Exercise data |

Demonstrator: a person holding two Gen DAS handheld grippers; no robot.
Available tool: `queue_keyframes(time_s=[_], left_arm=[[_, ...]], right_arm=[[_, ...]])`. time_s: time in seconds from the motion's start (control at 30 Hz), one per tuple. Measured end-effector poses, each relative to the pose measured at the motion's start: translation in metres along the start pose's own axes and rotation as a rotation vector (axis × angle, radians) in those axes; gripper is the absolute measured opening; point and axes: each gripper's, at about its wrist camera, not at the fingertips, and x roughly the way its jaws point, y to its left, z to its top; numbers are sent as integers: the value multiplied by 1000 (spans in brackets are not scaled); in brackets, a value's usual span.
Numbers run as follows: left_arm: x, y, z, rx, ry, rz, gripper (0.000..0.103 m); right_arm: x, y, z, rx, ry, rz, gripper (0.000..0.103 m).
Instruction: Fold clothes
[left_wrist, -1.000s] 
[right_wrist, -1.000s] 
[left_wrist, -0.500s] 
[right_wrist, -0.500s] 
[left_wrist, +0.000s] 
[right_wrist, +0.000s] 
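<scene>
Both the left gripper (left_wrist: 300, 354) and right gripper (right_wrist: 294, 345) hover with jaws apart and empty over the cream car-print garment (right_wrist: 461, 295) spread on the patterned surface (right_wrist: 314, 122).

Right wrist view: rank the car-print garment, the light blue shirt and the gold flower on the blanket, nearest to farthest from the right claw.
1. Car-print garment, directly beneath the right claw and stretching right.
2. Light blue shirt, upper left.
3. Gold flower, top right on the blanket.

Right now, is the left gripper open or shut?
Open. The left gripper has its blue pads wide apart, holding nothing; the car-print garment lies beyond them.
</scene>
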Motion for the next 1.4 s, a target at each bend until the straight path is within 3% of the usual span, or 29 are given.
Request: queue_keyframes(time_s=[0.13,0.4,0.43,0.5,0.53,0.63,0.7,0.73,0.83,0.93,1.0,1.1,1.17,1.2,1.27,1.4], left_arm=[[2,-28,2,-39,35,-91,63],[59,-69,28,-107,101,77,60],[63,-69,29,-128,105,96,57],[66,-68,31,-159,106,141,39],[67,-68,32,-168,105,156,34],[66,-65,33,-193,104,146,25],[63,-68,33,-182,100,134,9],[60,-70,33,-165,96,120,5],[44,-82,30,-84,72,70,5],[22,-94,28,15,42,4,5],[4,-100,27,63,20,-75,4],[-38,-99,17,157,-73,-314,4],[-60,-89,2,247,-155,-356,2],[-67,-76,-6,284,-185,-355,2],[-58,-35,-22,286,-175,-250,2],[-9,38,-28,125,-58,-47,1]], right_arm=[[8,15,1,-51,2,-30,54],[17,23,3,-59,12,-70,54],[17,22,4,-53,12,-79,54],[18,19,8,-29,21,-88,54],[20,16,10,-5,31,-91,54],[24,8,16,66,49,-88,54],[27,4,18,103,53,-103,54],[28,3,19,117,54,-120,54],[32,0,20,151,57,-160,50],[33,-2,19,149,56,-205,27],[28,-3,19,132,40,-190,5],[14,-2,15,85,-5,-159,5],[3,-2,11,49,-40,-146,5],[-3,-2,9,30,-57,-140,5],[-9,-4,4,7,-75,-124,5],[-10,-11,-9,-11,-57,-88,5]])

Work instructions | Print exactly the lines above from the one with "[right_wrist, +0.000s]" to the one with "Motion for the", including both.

Written answer |
[right_wrist, +0.000s] 
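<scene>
Both the left gripper (left_wrist: 300, 354) and right gripper (right_wrist: 294, 345) hover with jaws apart and empty over the cream car-print garment (right_wrist: 461, 295) spread on the patterned surface (right_wrist: 314, 122).

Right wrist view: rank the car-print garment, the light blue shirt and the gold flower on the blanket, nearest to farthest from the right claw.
1. Car-print garment, directly beneath the right claw and stretching right.
2. Light blue shirt, upper left.
3. Gold flower, top right on the blanket.

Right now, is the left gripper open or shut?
Open. The left gripper has its blue pads wide apart, holding nothing; the car-print garment lies beyond them.
</scene>
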Motion for the next 1.4 s, a target at each bend until the straight path is within 3% of the usual span, or 29 are given.

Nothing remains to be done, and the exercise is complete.